Recall that \(\pmb{j}=\begin{pmatrix}1&...&1\end{pmatrix}'\) and

\[ \pmb{J} = \begin{pmatrix} 1 & ... & 1 \\ \vdots & & \vdots\\ 1 & ... & 1\\ \end{pmatrix} \]

then

\[\bar{x} = \frac1n \pmb{j}'\pmb{x}\] and

\[ \begin{aligned} &n\bar{x}^2 = n(\frac1n \pmb{j}'\pmb{x})^2 = \\ &\frac1n \pmb{x}'\pmb{j}\pmb{j}'\pmb{x} = \\ &\frac1n \pmb{x}'\pmb{J}\pmb{x} = \\ & \pmb{x}'(\frac1n\pmb{J})\pmb{x} \\ \end{aligned} \]

and so

\[\sum_{i=1}^n x_i^2 = \pmb{x}'(\pmb{I}-\frac1n\pmb{J})\pmb{x}+\pmb{x}'(\frac1n\pmb{J})\pmb{x}\]

Theorem (5.3.2)

  1. \(\pmb{I}= \left(\pmb{I}-\frac1n\pmb{J} \right)+\frac1n\pmb{J}\)
  2. \(\pmb{I}, \pmb{I}-\frac1n\pmb{J}, \frac1n\pmb{J}\) are idempotent
  3. \((\pmb{I}-\frac1n\pmb{J})(\frac1n\pmb{J})=\pmb{O}\)

proof

  1. obvious

\[ \begin{aligned} &(\pmb{I}-\frac1n\pmb{J})^2=\\ &(\pmb{I}-\frac1n\pmb{J})(\pmb{I}-\frac1n\pmb{J}) = \\ &\pmb{I}-\frac1n\pmb{J}-\frac1n\pmb{J}+(\frac1n\pmb{J})^2 = \\ &\pmb{I}-\frac2n\pmb{J}+\frac1{n^2}\pmb{J}\pmb{J} = \\ &\pmb{I}-\frac2n\pmb{J}+\frac1{n^2}(n\pmb{J}) = \\ &\pmb{I}-\frac2n\pmb{J}+\frac1n\pmb{J} = \\ &\pmb{I}-\frac1n\pmb{J} \end{aligned} \]

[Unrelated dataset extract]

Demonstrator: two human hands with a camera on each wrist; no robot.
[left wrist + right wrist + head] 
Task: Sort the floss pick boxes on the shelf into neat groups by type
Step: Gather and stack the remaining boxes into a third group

this proof also shows that \((\frac1n\pmb{J})^2 = \frac1n\pmb{J}\).

\[(\pmb{I}-\frac1n\pmb{J})(\frac1n\pmb{J}) = \frac1n\pmb{J}-\frac1n\pmb{J} =\pmb{0}\]

Mean and Variance of Quadratic Forms

Theorem (5.3.3)

If \(\pmb{X}\) is a random vector with mean \(\pmb{\mu}\) and covariance matrix \(\pmb{\Sigma}\) and if \(\pmb{A}\) is a symmetric matrix of constants, then

\[E[\pmb{X}'\pmb{A}\pmb{X}] = tr(\pmb{A}\pmb{\Sigma})+\pmb{\mu}'\pmb{A}\pmb{\mu}\]

proof

Note that \(\pmb{X}'\pmb{A}\pmb{X}\) is a scalar, so always \(\pmb{X}'\pmb{A}\pmb{X} = tr(\pmb{X}'\pmb{A}\pmb{X})\)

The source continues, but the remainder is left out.